Zeng Fangfang, Public Fund Product Operations Manager of Shenzhen PaiPai Fund Sales Co., Ltd., pointed out that daily PCF disclosure will effectively constrain style drift and force managers to standardize investment operations; active products add on-exchange sales channels, reducing holding costs, and pushing the industry from "scale expansion" to "investment research value output." In the long run, off-exchange active funds with moderate turnover and balanced stock selection will gradually become "on-exchange," while strategies with high confidentiality and high turnover will remain off-exchange, forming a tiered development pattern between on-exchange and off-exchange.

For investors, active ETFs bring three opportunities. First, improved trading efficiency: continuous bidding during the session, real-time buying and selling, eliminating the waiting period for off-exchange redemptions, allowing flexible position adjustments during volatile markets, combining excess returns from active stock selection with high liquidity of ETFs. Second, cost and transparency benefits: management fees are usually lower than off-exchange active funds, with no subscription/redemption service fees; daily holdings list disclosure allows investors to track industry and individual stock exposures in real time, avoiding style drift and information opacity issues of traditional active funds.
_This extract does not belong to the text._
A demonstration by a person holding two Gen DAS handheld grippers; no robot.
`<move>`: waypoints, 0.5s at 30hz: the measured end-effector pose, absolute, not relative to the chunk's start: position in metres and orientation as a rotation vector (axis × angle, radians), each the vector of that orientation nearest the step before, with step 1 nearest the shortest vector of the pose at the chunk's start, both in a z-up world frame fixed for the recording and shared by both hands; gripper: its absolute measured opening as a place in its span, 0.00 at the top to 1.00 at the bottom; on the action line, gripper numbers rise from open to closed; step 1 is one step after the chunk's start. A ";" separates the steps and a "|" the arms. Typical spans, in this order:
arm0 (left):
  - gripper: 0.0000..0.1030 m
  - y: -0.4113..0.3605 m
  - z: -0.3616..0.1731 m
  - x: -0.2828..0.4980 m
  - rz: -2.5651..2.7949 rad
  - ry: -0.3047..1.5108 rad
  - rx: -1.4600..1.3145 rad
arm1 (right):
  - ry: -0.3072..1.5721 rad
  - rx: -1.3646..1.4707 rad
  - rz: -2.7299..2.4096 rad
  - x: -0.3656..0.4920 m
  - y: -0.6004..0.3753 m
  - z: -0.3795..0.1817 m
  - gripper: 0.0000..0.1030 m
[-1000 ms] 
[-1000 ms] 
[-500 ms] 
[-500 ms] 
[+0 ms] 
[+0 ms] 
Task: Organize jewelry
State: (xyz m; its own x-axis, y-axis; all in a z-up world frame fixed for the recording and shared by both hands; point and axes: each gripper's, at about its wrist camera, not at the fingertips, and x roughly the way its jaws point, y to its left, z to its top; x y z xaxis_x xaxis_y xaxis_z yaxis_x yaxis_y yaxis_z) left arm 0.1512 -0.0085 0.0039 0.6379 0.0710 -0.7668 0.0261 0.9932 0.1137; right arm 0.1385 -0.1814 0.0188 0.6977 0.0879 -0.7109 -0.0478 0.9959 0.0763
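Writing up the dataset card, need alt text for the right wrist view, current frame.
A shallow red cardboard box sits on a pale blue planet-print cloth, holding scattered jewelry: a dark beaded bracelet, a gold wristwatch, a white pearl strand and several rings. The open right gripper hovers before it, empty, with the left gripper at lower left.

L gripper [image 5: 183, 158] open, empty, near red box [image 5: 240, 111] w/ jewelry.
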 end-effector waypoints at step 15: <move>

Third, enriched asset allocation tools: ordinary investors can deploy professional active strategies in one stop, combined with broad-based passive ETFs to build balanced portfolios; institutions can batch allocate multiple active ETFs to build multi-factor or multi-strategy portfolios, reducing the concentration risk of a single fund. In the long run, active ETFs are also suitable for regular investment, allowing retail investors to avoid individually researching stocks and instead leverage fund managers' research capabilities to uncover excess returns in sub-sectors like hard technology and dividends, reducing the difficulty of stock selection.